Problem Specification
In the paper we are given the following presentation of verification within a neural network $f({\mathbf{x}})$:
\[\begin{equation} \mathbf{x}_0 \in \mathcal{C}, \quad \hat{\mathbf{x}}_n = f(\mathbf{x}_0) \Longrightarrow P(\hat{\mathbf{x}}_n) \end{equation}\]where $\mathcal{C}$ is the bounded input domain, $\hat{\mathbf{x}}$ is the network’s output, and $P(\cdot)$ is some property we wish to verify. The paper motivates this with the example of a neural network’s robustness to adversarial examples, given an input $\mathbf{a}$ with label $y_n$:
\[\begin{equation} \mathcal{C} \triangleq \{\mathbf{x}_0 | \: \| \mathbf{x}_0 - \mathbf{a} \|_\infty \leq \epsilon\}, \quad P(\hat{\mathbf{x}}_n)= \{ \forall y \quad \hat{x}_{n[y_a]} > \hat{x}_{n[y]} \}. \end{equation}\]In other words, given a perturbation in the infinity-norm of at most $\epsilon$, ensure that we continue to classify this data point as $y_a$.
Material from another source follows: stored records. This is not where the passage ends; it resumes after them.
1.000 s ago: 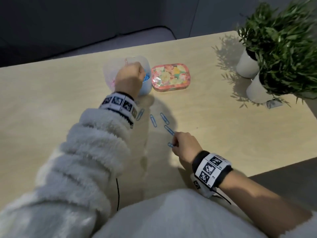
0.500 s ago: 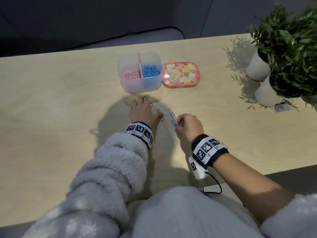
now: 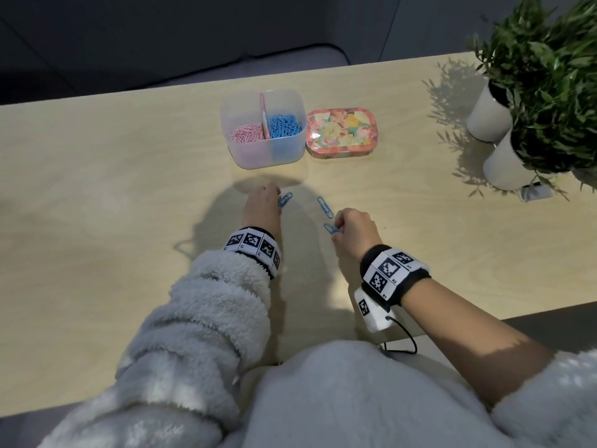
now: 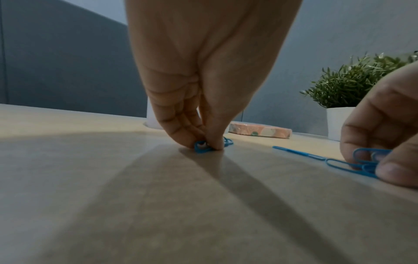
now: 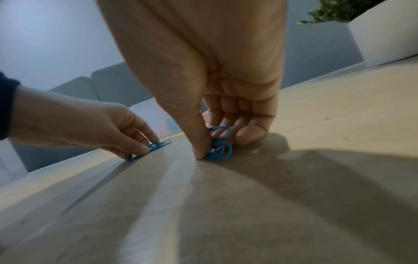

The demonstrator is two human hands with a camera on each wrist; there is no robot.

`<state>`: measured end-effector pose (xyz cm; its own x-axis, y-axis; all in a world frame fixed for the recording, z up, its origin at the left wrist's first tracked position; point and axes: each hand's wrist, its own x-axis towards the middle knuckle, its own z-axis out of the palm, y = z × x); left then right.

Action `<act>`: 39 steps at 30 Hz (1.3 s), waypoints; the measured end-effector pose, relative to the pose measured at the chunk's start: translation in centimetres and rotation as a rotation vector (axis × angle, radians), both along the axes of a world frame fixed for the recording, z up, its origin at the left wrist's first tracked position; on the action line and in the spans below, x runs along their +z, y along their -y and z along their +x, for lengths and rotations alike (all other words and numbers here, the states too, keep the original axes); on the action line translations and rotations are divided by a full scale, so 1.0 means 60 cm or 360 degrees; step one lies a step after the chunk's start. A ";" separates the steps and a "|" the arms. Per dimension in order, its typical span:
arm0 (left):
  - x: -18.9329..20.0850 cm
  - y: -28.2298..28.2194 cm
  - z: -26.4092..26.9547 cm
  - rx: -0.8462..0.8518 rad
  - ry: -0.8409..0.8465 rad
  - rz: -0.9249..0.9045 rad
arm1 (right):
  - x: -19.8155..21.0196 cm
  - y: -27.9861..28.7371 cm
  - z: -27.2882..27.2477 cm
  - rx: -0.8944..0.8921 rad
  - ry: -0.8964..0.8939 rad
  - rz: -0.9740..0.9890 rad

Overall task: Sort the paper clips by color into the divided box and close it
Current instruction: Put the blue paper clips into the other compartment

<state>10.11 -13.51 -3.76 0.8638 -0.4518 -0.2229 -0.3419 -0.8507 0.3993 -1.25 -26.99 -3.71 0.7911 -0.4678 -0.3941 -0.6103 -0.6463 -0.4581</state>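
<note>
The translucent divided box (image 3: 292, 101) stands open on the table, pink clips (image 3: 247, 133) in its left half and blue clips (image 3: 284, 126) in its right half. Its floral lid (image 3: 340, 130) lies flat just right of it. In front of the box my left hand (image 3: 263, 202) pinches blue paper clips (image 4: 202, 147) against the tabletop. My right hand (image 3: 350, 229) pinches a small bunch of blue clips (image 5: 220, 148) on the table. One loose blue clip (image 3: 324, 206) lies between the two hands.
Two white pots (image 3: 487, 114) with green plants (image 3: 549, 72) stand at the table's right rear. The table's near edge runs close to my body, and a cable (image 3: 400, 337) hangs from the right wrist unit.
My left hand came back from the box to the table and now pinches clips just in front of it. The right hand stays gathering blue clips, fewer of which lie loose.
</note>
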 end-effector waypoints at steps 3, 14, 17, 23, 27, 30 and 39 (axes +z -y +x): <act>-0.002 0.001 -0.001 -0.0039 -0.0014 0.0073 | 0.000 -0.008 0.002 0.0154 -0.0082 -0.0063; 0.013 -0.005 -0.008 0.0065 -0.0090 -0.0139 | 0.002 0.031 0.043 -0.0755 0.0403 0.1056; 0.038 0.008 0.003 0.0032 0.0086 -0.0318 | 0.003 0.031 0.054 -0.0312 0.0175 0.0508; 0.118 0.072 0.089 0.0001 0.0374 -0.0463 | 0.001 0.020 0.072 -0.0063 -0.0045 0.0171; 0.135 0.103 0.146 0.0115 0.0189 -0.0189 | -0.001 0.022 0.067 0.0071 -0.0025 0.0229; 0.133 0.097 0.163 0.0177 0.0193 -0.0301 | 0.019 0.036 0.072 0.0008 0.0183 0.0461; 0.071 -0.011 0.193 0.0667 0.0036 -0.0643 | 0.141 0.054 0.259 0.0179 0.0586 0.0298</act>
<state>21.67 -12.86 0.51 0.9898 -0.1158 -0.0833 -0.0212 -0.6969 0.7168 14.31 -30.25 4.76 0.9368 -0.3179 -0.1460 -0.3148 -0.5844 -0.7479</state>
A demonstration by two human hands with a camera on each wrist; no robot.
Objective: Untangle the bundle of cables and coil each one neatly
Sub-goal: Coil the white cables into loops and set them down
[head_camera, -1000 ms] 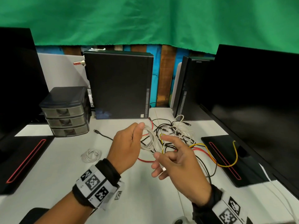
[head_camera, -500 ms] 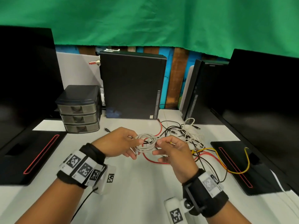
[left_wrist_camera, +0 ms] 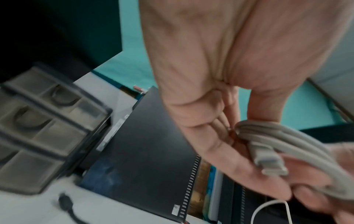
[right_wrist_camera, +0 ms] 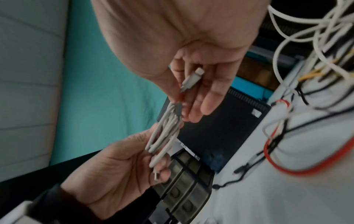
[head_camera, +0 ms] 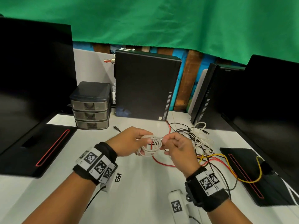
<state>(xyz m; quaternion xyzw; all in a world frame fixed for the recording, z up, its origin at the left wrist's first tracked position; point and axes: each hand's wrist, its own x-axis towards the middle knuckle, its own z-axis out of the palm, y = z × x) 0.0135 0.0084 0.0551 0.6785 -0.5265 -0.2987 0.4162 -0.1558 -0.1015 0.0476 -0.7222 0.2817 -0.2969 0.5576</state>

The paper concentrates on problems concerning piece-wise neural networks (PL-NNs). These are effectively neural networks that have (piece-wise) linear activation functions, such as ReLU. What this allows us to do is decompose the input space $\mathcal{C}$ into a set of polyhedra $\mathcal{C}_i$, and as a result the restriction of $f$ (i.e., \(f \mid_{\mathcal{C}_i}\)) to $\mathcal{C}_i$ is a linear function.
The paper considers the case of properties that are Boolean formulas over linear inequalities, as alluded to in the example above (i.e., ensuring the output of the original label is larger than the one of an other class given a noise perturbation).
The paper doesn’t consider the following:
- Additional assumptions, such as double differentiability, limitation to binary activation values, single linear domain
- Methods without formal guarantees, such as limited perturbation sets, over-approximation methods
Verification Formalism
The paper motivates the unification of verification formalisms by taking the approach of proof by contradiction, whereby we try to find a counter-example that would falsify the property $P(\cdot)$. This requires the definition of variables corresponding to the inputs, hidden units, and outputs of the network, and then a set of contraints that such a counter-example would satisfy.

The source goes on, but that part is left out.